The way electric cars drive is of course rather different than normal, and it's not just the absence of a gearbox.
With the Kangoo Z.E., the key dashboard features are a battery indicator and a power indicator which tell you how much power is stored, and what your ongoing power consumption is.
There is also a range indicator which makes a stab at guessing how many miles you have left in the tank, so to speak, but due to the complexities of these complications, it's not always hugely reliable.
This is not because it is set to be deliberately over-optimistic, but because the only way it can attempt to calculate is by using your recent driving history.
So, if you have been driving uphill or downhill for the previous 10 miles, for example, the indicator may well either under- or over-estimate the next ten miles.
The simple antidote to this is to also watch the power meter, so you know exactly how much power you have.
There's not the rapid deployment of torque that you see in many electric cars, which is sensible as vans frequently have heavy weights in the rear and this would lead to front wheel slip (and costly tyre wear).
For a van, it's a joy to drive in a city setting: quiet, calm, relaxing but with that instant response under foot. Even the long wheelbase model has a tight turning circle.

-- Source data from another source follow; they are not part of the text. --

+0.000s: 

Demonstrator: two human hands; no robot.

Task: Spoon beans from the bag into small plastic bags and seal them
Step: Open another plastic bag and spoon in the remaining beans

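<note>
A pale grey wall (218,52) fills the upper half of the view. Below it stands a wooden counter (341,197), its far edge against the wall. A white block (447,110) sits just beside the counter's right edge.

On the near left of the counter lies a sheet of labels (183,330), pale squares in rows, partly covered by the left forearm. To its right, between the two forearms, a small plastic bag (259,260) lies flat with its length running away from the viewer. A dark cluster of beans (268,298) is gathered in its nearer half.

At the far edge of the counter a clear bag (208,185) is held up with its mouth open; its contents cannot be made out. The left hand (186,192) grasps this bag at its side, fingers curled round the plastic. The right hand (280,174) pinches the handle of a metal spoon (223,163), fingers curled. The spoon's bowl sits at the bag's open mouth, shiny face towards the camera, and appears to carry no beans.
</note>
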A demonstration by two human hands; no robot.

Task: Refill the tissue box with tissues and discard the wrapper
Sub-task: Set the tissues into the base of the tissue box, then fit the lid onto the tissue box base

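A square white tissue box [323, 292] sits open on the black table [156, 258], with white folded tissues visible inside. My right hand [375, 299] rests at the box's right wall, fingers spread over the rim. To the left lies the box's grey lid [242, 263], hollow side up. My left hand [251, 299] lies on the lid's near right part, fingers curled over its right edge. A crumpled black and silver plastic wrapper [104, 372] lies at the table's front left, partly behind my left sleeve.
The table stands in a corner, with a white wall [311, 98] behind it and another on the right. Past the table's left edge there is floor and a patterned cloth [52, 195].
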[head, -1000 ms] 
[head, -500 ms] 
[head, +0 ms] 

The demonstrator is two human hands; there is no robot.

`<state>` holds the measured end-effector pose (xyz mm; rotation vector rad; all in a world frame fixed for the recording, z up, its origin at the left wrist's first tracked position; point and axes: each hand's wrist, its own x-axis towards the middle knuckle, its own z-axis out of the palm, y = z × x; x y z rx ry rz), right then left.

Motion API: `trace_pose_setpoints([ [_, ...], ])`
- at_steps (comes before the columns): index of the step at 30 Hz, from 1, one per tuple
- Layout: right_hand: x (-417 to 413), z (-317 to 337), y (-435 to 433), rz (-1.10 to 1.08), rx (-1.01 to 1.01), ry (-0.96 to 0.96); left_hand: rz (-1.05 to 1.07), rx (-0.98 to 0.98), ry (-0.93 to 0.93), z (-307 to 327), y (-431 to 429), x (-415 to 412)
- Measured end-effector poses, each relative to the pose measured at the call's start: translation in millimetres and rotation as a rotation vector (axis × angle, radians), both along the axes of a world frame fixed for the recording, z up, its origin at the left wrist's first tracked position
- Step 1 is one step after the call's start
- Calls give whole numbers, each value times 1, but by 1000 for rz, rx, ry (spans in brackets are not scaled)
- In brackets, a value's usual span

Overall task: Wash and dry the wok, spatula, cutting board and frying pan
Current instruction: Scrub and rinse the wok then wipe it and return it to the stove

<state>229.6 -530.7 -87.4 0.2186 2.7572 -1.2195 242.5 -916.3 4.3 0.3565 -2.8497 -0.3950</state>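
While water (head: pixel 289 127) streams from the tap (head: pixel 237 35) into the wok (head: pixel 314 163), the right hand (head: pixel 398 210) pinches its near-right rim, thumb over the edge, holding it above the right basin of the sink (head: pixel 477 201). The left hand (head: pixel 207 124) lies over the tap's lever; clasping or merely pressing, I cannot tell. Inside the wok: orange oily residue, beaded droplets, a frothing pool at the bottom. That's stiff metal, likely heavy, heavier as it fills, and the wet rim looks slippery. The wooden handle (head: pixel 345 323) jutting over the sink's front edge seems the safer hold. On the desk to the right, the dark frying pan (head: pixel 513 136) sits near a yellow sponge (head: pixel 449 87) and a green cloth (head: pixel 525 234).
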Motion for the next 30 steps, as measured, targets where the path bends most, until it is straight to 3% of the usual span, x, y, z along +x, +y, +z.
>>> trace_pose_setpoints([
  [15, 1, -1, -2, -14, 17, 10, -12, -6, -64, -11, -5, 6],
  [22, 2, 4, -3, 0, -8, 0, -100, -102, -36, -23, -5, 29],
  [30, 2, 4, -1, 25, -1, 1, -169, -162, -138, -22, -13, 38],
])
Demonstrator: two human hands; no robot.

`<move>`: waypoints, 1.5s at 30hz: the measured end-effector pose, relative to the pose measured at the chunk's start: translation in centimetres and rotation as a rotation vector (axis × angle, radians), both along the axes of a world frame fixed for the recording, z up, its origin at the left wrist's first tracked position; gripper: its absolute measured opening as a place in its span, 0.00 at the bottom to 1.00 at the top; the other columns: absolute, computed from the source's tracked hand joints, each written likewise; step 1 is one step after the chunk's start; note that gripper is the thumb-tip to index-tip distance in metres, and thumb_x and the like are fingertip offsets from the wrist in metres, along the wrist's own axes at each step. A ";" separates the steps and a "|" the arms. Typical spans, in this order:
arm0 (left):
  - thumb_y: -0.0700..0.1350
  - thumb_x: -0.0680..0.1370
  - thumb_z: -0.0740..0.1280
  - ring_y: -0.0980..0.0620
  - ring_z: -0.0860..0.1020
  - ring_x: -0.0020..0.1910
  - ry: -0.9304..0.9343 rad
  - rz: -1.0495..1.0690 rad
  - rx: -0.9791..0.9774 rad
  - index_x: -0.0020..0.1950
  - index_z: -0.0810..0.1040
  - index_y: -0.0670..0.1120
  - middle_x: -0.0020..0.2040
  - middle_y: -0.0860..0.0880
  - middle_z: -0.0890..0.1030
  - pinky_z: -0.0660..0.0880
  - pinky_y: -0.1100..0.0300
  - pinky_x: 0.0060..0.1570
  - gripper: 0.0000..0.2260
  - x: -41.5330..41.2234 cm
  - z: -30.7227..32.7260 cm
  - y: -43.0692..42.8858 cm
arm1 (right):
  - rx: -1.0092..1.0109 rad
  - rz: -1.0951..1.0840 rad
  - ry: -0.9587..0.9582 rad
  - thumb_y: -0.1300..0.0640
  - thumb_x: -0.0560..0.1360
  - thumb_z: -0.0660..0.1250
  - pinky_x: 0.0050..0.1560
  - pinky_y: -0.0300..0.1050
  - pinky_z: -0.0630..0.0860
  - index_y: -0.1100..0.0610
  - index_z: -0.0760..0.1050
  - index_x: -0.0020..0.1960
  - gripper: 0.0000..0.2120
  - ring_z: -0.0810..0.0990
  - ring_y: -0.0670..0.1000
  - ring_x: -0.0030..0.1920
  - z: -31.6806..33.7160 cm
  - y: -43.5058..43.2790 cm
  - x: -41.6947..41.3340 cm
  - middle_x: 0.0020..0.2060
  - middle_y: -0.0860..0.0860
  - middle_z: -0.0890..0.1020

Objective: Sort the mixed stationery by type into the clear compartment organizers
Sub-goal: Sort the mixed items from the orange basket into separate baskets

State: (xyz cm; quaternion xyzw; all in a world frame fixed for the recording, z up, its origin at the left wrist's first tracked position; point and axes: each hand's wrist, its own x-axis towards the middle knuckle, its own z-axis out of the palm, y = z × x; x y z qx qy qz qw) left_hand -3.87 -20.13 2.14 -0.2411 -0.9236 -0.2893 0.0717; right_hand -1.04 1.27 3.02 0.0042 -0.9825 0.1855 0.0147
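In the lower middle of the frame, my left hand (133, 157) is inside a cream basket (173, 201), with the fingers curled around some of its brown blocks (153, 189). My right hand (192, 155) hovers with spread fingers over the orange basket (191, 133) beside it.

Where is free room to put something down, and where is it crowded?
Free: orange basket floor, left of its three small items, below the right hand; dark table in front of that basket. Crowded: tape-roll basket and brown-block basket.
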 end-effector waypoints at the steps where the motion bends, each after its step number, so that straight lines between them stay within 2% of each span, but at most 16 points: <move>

It's unlikely you will manage that 124-mile range in complex urban environments, mind. And certainly not with a heavy load on board.
What are the advantages?
Apart from the green benefits, and your clearer conscience, there are significant other advantages.
You'll normally charge at a professionally-installed home charging point (£249, but well worth it), which means you'll top the van up every night for about £1.75 - giving you a weekly fuel bill of less than a tenner.
You can purchase the battery, but most people rent (from £49 a month) - which gives added protection should it malfunction or become less efficient.
The absence of an engine means less moving parts and so lower service costs and no road tax.
You'll use the brakes much less; the regenerative braking system recovers energy so in urban driving at least you mostly just glide to a halt. It has been unofficially estimated a set of brake pads could be good for 80-100k miles.
The disadvantages? Nothing, of course, in this world comes for free. There is a premium over the price of a 'normal' Kangoo, but I'd expect that to be offset over time by the lower running costs.
Also, if you have unpredictable, longer journeys then range anxiety might kick in.
What's it like inside?
In a word, spacious.
It's available in a range of body styles, including Kangoo Van Z.E.33, Maxi Z.E.33, Maxi Crew Van Z.E.33 and Maxi Crew Van Cab Z.E.33.
Normal load volume is 3m3, rising to 4m3 in Maxi versions. Crew variants allow you to travel in a crew of five, whilst retaining a load volume of 2.4m behind the rear bench.
The review van came professionally panelled in hard-wearing plywood, and access to tools and other equipment is easy due to sliding doors on either side as well as full-opening doors at the rear.
There are a wide range of partitions offered: tubular, full steel bulkhead, glazed steel bulkhead, swinging mesh partition or a multi-positional mesh allowing a second row of seats or additional load space on the Maxi 5-seater.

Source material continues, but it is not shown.